- **What is required**:
Write out the whole listing, matching it exactly.

*** Data ***

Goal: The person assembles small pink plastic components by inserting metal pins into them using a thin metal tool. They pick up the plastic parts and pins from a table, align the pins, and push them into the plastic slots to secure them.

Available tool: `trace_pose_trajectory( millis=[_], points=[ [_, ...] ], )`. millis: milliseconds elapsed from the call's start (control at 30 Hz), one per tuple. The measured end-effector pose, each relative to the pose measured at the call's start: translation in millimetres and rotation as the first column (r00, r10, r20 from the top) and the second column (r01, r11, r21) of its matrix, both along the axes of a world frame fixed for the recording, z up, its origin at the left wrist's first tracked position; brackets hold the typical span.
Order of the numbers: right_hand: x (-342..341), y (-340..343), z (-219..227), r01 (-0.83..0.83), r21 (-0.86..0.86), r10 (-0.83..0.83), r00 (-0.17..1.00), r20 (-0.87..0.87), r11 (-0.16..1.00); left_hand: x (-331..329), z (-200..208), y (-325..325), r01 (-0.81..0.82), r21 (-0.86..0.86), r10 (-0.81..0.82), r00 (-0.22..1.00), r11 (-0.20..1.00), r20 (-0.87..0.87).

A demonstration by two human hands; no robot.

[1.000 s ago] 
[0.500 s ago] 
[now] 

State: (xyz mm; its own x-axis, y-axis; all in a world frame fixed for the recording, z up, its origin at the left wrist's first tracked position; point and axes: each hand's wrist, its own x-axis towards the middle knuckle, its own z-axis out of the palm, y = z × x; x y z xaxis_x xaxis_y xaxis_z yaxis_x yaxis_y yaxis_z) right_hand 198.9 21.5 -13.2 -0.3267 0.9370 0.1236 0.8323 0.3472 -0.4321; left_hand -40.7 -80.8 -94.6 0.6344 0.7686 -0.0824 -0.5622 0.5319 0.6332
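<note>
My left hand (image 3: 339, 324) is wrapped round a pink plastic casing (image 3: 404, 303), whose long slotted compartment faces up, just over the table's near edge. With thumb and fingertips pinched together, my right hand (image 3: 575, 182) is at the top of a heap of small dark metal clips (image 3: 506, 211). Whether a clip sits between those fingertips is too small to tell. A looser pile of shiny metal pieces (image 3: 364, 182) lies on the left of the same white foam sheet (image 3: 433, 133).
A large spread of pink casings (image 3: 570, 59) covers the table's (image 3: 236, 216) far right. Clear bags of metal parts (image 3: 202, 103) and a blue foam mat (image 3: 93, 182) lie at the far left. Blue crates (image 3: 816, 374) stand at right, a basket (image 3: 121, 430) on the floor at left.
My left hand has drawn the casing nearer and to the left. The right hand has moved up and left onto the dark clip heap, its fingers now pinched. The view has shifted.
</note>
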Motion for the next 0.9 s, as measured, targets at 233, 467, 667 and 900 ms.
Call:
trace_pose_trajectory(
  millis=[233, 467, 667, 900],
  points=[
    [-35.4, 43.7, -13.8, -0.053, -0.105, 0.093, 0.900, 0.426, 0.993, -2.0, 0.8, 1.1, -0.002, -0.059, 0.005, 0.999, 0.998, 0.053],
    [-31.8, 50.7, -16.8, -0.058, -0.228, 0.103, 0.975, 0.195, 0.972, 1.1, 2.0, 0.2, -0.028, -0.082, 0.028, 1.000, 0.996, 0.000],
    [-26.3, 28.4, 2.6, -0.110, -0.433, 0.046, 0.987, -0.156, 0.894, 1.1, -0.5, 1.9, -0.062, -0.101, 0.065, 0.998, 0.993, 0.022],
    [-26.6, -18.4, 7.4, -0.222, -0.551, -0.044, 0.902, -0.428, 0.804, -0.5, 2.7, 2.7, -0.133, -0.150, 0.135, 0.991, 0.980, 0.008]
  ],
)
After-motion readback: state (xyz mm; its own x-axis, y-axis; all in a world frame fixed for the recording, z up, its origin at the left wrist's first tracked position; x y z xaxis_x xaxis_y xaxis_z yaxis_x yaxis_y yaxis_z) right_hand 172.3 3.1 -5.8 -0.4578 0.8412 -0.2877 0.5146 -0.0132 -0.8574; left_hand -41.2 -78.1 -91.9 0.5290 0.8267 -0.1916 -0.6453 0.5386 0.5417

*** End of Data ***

- **Answer area**:
Goal: The person assembles small pink plastic components by inserting metal pins into them using a thin metal tool. They pick up the plastic parts and pins from a table, align the pins, and push them into the plastic slots to secure them.

Available tool: `trace_pose_trajectory( millis=[_], points=[ [_, ...] ], )`. millis: milliseconds elapsed from the call's start (control at 30 Hz), one per tuple. The measured end-effector pose, each relative to the pose measured at the call's start: translation in millimetres and rotation as the first column (r00, r10, r20 from the top) and the second column (r01, r11, r21) of its matrix, both along the axes of a world frame fixed for the recording, z up, its origin at the left wrist's first tracked position; brackets hold the typical span.
Order of the numbers: right_hand: x (-342..341), y (-340..343), z (-219..227), r01 (-0.83..0.83), r21 (-0.86..0.86), r10 (-0.83..0.83), r00 (-0.17..1.00), r20 (-0.87..0.87), r11 (-0.16..1.00); left_hand: x (-331..329), z (-200..208), y (-325..325), r01 (-0.81..0.82), r21 (-0.86..0.86), r10 (-0.81..0.82), r00 (-0.22..1.00), r11 (-0.20..1.00), r20 (-0.87..0.87).

A demonstration by two human hands; no robot.

[1.000 s ago] 
[0.500 s ago] 
[now] 

State: (xyz mm; its own x-axis, y-axis; all in a world frame fixed for the recording, z up, its origin at the left wrist's first tracked position; point and axes: each hand's wrist, its own x-axis towards the middle knuckle, its own z-axis out of the palm, y = z × x; x y z xaxis_x xaxis_y xaxis_z yaxis_x yaxis_y yaxis_z) right_hand 198.9 21.5 -13.2 -0.3267 0.9370 0.1236 0.8323 0.3472 -0.4321; left_hand -40.7 -80.8 -94.6 0.6344 0.7686 -0.0824 -0.5622 0.5319 0.6332
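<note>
My left hand (image 3: 339, 324) is wrapped round a pink plastic casing (image 3: 404, 303), whose long slotted compartment faces up, just over the table's near edge. With thumb and fingertips pinched together, my right hand (image 3: 575, 182) is at the top of a heap of small dark metal clips (image 3: 506, 211). Whether a clip sits between those fingertips is too small to tell. A looser pile of shiny metal pieces (image 3: 364, 182) lies on the left of the same white foam sheet (image 3: 433, 133).
A large spread of pink casings (image 3: 570, 59) covers the table's (image 3: 236, 216) far right. Clear bags of metal parts (image 3: 202, 103) and a blue foam mat (image 3: 93, 182) lie at the far left. Blue crates (image 3: 816, 374) stand at right, a basket (image 3: 121, 430) on the floor at left.
My left hand has drawn the casing nearer and to the left. The right hand has moved up and left onto the dark clip heap, its fingers now pinched. The view has shifted.
</note>
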Motion for the next 0.9 s, as measured, targets at 233, 467, 667 and 900 ms.
Call:
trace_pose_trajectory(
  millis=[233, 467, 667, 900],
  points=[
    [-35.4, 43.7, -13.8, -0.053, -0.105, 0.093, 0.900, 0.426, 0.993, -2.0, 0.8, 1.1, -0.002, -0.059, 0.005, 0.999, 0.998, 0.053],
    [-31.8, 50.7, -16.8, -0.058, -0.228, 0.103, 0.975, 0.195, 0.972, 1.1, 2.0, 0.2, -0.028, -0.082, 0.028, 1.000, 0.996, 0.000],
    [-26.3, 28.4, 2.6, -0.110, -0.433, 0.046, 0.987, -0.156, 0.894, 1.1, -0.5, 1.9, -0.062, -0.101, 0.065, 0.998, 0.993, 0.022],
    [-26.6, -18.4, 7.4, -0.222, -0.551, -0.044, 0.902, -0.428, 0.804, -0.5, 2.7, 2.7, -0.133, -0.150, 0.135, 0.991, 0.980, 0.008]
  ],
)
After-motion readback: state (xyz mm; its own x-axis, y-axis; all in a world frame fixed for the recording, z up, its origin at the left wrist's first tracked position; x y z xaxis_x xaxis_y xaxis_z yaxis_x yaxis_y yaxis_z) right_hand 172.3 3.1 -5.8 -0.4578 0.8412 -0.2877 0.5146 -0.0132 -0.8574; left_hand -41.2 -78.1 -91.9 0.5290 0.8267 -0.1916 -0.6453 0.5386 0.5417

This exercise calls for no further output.